### WHAT TO PRODUCE:
Would you repeat the listing below verbatim and drop the images?

### DATA EXTRACT:
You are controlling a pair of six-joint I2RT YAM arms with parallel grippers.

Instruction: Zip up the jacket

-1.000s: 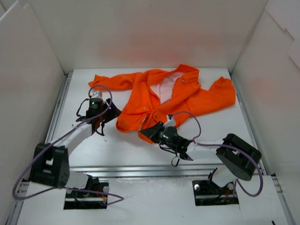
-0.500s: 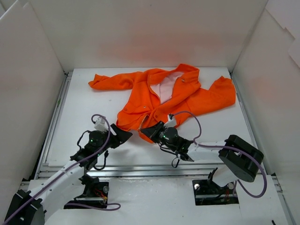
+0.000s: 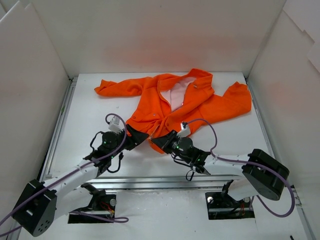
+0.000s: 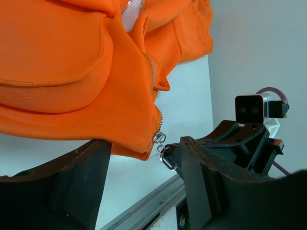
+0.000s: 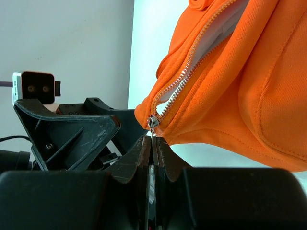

### RESPONSE TO THIS EXERCISE:
You are controlling a pair of six-joint I2RT YAM arms with parallel grippers.

Instruction: Zip up the jacket

-1.000s: 
-0.500s: 
+0.000s: 
+0.000s: 
+0.000s: 

That makes the output complete.